The past couple of days have been all about the Nirbhaya documentary which has been banned by the Indian government.
The views expressed by death row convict Mukesh Singh about how a woman should be blamed for rape has given enough fodder for many in the West to say that the Delhi rape incident shatters Bollywood fantasies.
Worse the Kuwait Times publishes an article with a title, "Rapist's views reflect those of many in India."
While Kuwait should be one of the last countries speaking about woman's rights, one must also not forget a survey conducted in Britain where a third of them felt that a woman should be blamed for rape.
The rape statistics in the UK are nothing to be proud about. There are ample issues relating to women's safety in the UK and statistics would show that approximately 85,000 rapes and 4,00,000 sexual assaults that take place every year.
The Britain survey of 2005:
A survey conducted in Britain in the year 2005 found that one third of the participants in that survey felt that a woman who acts flirtatiously is partially or completely to blame for being raped.
The survey also found that over a quarter also felt that a woman is partially responsible for being raped if she wore revealing clothes.
Britain's rape statistics too is nothing to be proud about. There have been an approximate of of 85,000 women being raped on average in England and Wales every year.
Over 4,00,000 women are sexually assaulted each year. 1 in 5 women aged 16 to 59 has experienced some form of sexual violence since the age of 16.
Does rapist's remarks reflect the Indian mindset?
In the Kuwait Times there is an article which states that the statements made by Mukesh Singh reflect the mindset of many in India.
The writer asks, how different were the convicted rapist's words from comments that Manohar Lal Khattar, the top elected official of Haryana state made last year?
"If a girl is dressed decently, a boy will not look at her in the wrong way," Khattar told reporters. Further the article quotes a 2009 incident, "In 2009 when a rightwing Hindu group attacked women in a pub in the southern state of Karnataka, then-Chief Minister BS Yeddyurappa said that he wanted to "end the culture of boys and girls roaming around in malls holding hands."
Some facts about Kuwait:
A 2014 report on the rights of people in Kuwait has this to say about Women's rights.
"Kuwait gave women the right to apply for posts as prosecutors, which until then were only open to male candidates. This will allow women to pursue careers as judges in the future.

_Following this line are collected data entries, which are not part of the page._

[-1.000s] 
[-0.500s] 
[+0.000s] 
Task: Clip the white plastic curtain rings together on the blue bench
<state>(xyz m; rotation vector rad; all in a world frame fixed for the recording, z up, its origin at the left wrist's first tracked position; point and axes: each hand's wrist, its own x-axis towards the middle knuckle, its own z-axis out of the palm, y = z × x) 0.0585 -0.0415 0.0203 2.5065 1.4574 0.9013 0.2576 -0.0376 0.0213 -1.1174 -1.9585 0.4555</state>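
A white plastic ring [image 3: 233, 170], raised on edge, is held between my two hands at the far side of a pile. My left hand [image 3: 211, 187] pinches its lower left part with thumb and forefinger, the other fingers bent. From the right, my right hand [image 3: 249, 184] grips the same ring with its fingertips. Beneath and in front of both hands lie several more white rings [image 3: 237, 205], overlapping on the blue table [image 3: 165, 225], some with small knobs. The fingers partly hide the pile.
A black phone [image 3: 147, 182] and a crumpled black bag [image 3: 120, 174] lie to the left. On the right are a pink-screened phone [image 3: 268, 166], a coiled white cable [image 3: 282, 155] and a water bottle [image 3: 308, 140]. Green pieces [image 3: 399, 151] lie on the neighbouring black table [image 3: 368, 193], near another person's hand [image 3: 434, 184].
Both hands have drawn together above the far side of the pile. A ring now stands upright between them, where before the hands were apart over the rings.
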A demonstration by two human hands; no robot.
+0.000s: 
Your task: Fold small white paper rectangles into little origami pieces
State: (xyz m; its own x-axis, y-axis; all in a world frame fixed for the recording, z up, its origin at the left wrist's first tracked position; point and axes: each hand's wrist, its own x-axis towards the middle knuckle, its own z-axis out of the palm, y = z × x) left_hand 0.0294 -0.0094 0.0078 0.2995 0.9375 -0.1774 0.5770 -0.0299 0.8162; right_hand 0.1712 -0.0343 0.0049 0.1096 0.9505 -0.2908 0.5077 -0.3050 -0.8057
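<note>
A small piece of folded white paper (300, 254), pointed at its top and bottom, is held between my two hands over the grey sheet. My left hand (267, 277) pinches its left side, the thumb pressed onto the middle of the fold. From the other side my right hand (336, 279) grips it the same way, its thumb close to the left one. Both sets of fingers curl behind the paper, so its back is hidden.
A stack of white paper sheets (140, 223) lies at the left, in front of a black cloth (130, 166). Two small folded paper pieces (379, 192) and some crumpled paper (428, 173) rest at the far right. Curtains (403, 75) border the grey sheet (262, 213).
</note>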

However, women continue to face discrimination in many other aspects of their lives, and large legal gaps remain in protections for women.

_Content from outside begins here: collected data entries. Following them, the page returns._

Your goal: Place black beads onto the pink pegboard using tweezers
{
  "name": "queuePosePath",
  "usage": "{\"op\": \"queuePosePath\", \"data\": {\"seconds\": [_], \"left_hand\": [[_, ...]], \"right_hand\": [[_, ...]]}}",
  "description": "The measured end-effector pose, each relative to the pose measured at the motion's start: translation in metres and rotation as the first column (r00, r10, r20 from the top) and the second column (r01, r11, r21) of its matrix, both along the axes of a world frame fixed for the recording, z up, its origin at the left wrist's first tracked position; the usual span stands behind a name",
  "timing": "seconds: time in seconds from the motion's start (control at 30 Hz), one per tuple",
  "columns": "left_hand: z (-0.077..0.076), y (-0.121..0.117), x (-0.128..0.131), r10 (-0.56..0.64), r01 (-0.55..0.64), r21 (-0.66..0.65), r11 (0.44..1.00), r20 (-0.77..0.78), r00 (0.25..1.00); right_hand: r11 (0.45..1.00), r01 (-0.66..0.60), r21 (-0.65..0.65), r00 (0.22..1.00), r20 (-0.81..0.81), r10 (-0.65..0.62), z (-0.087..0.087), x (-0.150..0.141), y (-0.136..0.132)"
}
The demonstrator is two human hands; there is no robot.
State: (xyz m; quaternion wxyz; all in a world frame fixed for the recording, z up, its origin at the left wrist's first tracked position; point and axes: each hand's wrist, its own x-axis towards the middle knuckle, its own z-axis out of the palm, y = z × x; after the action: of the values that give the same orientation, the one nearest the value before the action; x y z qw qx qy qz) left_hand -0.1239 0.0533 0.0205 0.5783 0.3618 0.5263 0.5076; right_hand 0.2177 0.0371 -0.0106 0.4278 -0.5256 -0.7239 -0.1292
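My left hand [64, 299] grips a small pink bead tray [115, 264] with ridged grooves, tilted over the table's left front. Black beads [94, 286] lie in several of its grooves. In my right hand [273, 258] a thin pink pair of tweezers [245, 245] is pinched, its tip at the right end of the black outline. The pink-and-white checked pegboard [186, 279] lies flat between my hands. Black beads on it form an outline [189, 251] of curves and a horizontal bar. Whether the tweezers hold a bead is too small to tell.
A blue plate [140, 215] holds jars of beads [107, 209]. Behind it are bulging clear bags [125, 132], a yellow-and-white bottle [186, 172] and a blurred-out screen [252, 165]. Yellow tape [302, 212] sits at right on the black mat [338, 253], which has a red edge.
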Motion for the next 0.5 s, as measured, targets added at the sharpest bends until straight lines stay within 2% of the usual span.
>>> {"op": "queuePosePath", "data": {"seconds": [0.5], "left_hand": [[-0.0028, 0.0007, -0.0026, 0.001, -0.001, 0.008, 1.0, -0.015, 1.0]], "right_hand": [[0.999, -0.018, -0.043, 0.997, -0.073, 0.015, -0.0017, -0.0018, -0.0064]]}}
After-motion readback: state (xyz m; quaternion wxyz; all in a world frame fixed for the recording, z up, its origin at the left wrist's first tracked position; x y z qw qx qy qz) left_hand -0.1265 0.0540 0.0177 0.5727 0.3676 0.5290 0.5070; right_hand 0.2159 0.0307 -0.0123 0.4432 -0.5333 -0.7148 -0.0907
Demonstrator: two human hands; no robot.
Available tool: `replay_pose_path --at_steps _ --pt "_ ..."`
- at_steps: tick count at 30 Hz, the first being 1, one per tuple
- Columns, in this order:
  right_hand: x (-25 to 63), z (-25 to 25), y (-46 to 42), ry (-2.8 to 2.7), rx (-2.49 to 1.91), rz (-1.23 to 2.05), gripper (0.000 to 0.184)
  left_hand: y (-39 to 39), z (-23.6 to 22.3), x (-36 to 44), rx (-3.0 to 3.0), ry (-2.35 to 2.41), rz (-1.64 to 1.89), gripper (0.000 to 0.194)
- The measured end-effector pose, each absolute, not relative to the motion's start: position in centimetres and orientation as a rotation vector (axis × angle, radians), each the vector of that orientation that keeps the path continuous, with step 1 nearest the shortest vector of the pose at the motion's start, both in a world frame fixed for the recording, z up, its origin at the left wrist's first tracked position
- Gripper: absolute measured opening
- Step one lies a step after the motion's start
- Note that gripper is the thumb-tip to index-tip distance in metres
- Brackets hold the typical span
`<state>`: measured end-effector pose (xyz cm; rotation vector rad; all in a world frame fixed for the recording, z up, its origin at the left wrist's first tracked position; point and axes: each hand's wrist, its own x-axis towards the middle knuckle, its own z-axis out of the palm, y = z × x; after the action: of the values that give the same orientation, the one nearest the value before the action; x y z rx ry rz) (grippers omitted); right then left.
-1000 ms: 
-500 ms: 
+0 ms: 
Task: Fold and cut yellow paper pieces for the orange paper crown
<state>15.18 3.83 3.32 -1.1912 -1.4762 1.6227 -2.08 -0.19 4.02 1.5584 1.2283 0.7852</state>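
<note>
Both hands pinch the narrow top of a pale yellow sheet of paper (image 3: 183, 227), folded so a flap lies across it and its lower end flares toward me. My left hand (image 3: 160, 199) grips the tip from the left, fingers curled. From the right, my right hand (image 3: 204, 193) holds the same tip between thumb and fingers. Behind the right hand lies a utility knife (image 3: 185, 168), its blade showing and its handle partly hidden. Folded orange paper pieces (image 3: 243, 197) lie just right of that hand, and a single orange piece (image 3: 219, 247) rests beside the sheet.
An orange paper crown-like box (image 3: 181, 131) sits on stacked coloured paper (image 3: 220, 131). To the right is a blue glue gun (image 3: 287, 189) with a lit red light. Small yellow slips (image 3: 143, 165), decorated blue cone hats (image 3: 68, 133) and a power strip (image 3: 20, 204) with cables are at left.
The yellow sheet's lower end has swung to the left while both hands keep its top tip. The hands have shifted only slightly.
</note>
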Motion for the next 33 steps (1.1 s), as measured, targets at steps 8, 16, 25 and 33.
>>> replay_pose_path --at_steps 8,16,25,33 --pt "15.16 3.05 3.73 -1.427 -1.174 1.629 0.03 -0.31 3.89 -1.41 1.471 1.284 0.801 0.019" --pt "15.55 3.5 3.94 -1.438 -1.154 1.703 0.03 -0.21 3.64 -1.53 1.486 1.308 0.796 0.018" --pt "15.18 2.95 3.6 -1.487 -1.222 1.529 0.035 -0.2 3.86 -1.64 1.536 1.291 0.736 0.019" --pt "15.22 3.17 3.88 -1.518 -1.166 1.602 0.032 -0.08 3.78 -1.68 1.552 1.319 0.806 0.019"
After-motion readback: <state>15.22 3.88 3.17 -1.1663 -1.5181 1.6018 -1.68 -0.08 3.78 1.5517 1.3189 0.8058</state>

Kuwait has no laws prohibiting domestic violence, sexual harassment, or marital rape. In addition, Kuwaiti women married to non-Kuwaiti men cannot give their spouses or children Kuwaiti citizenship.

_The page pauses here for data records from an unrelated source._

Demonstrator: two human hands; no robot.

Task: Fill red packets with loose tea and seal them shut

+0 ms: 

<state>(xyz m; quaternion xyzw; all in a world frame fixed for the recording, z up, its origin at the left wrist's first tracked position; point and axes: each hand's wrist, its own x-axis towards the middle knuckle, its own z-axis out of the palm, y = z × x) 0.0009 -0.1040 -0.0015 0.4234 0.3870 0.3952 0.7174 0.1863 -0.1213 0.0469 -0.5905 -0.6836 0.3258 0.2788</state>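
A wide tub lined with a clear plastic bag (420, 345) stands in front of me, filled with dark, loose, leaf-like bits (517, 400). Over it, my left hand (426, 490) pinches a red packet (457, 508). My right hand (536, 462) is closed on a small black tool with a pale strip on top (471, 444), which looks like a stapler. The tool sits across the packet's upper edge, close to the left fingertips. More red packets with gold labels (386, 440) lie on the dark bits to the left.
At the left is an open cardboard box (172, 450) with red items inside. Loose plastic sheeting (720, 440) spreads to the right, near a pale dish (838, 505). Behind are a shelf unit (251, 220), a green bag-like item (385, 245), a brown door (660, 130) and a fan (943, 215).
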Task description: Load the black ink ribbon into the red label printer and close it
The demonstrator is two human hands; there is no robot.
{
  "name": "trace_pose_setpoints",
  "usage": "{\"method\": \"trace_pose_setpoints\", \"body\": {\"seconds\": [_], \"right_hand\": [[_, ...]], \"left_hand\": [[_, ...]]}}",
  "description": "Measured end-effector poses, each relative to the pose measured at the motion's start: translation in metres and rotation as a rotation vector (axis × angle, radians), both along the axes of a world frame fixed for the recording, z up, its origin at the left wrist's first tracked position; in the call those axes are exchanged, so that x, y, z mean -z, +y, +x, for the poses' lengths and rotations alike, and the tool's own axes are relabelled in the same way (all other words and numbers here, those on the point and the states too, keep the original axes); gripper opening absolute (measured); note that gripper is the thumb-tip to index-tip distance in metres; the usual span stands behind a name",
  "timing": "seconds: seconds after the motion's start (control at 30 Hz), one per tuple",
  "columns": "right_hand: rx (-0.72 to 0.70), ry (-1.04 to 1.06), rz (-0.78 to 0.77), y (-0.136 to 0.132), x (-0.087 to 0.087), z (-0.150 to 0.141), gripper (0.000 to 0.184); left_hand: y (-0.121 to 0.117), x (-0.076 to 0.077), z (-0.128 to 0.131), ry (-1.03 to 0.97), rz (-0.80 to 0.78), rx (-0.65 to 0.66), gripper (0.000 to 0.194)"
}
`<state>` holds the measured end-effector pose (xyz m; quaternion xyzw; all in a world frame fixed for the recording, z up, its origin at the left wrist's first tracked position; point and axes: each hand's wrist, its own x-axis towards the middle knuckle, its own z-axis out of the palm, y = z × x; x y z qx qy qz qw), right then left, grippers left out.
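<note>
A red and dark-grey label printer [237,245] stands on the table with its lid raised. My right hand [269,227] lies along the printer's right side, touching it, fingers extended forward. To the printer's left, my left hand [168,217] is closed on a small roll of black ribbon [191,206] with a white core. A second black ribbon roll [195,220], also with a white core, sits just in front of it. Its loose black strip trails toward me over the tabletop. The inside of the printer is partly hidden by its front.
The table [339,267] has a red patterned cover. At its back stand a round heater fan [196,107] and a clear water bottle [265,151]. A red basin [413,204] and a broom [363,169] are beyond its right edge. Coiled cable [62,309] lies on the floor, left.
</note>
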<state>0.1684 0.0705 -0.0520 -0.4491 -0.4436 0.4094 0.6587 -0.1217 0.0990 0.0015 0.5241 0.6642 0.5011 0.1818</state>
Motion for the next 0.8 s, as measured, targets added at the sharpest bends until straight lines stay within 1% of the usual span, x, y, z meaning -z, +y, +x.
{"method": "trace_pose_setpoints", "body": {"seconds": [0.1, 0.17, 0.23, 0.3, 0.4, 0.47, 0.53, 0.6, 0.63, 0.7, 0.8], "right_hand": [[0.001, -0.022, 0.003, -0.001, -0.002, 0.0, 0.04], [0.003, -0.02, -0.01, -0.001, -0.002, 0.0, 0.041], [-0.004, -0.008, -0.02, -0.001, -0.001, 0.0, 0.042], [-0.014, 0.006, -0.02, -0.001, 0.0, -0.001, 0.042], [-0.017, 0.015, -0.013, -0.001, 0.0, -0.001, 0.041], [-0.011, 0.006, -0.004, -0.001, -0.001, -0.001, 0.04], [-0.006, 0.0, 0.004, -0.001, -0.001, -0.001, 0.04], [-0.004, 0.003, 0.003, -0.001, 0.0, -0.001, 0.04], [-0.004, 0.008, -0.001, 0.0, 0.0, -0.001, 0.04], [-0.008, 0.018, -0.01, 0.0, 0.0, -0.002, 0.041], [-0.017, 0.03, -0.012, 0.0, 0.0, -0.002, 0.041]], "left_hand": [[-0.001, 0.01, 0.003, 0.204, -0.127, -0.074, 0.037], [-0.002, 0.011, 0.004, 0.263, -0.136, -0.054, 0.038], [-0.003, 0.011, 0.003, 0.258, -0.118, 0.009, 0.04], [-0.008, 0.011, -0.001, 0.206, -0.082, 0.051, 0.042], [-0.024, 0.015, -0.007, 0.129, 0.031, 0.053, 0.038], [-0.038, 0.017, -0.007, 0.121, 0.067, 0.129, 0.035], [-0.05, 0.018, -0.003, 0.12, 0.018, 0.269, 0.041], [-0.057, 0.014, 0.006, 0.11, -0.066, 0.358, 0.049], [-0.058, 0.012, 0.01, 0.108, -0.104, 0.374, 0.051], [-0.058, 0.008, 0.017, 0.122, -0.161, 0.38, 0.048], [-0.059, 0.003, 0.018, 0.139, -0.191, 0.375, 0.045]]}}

Kuwaiti law does not let women marry a partner of their choice if their father will not grant permission.
In May, the Kuwaiti authorities announced that Saudi Arabian women would not be provided with drivers' licenses while in Kuwait without the permission of their male guardians; women are not allowed to drive in Saudi Arabia.
Time for UK to look within:
Looking at the manner in which several from the UK have shown interest in the rape statistics in India while ignoring their own makes one wonder who exactly has the colonial hangover.
The rape statistics in the UK are nothing to be proud about and there is a lot that they have to do to provide better security for the women over there.
Rapes and discrimination against women are not to be always spoken about in the Indian context.
There may be arguments over whether the ban on the documentary was right or wrong. While that is one aspect to this entire episode is that such statements by Mukesh Singh being played out has given fodder to many in the West to speak about the rights and safety of women in India while ignoring their own issues.